Task goal | Write down the whole listing below again without changing a word.
*** Dataset extract ***
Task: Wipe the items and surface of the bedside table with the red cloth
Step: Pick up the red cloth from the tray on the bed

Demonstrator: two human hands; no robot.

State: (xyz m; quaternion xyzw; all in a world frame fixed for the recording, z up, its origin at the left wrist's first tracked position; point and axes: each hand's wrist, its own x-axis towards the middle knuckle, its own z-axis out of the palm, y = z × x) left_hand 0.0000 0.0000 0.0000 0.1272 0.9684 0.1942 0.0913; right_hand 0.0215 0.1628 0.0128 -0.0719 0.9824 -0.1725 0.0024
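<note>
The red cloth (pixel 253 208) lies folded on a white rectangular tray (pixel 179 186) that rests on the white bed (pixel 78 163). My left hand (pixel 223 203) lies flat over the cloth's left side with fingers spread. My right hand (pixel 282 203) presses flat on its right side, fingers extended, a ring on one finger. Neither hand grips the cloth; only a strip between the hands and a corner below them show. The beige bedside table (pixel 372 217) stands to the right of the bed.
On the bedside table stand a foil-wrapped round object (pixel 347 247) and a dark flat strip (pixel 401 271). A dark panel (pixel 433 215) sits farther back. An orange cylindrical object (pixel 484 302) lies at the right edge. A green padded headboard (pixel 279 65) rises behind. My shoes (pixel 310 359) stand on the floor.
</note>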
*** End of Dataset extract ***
Solution for this exercise |
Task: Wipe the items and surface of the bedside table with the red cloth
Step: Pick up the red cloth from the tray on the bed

Demonstrator: two human hands; no robot.

State: (xyz m; quaternion xyzw; all in a world frame fixed for the recording, z up, its origin at the left wrist's first tracked position; point and axes: each hand's wrist, its own x-axis towards the middle knuckle, its own z-axis out of the palm, y = z × x) left_hand 0.0000 0.0000 0.0000 0.1272 0.9684 0.1942 0.0913; right_hand 0.0215 0.1628 0.0128 -0.0719 0.9824 -0.1725 0.0024
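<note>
The red cloth (pixel 253 208) lies folded on a white rectangular tray (pixel 179 186) that rests on the white bed (pixel 78 163). My left hand (pixel 223 203) lies flat over the cloth's left side with fingers spread. My right hand (pixel 282 203) presses flat on its right side, fingers extended, a ring on one finger. Neither hand grips the cloth; only a strip between the hands and a corner below them show. The beige bedside table (pixel 372 217) stands to the right of the bed.
On the bedside table stand a foil-wrapped round object (pixel 347 247) and a dark flat strip (pixel 401 271). A dark panel (pixel 433 215) sits farther back. An orange cylindrical object (pixel 484 302) lies at the right edge. A green padded headboard (pixel 279 65) rises behind. My shoes (pixel 310 359) stand on the floor.
</note>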

This concludes the response.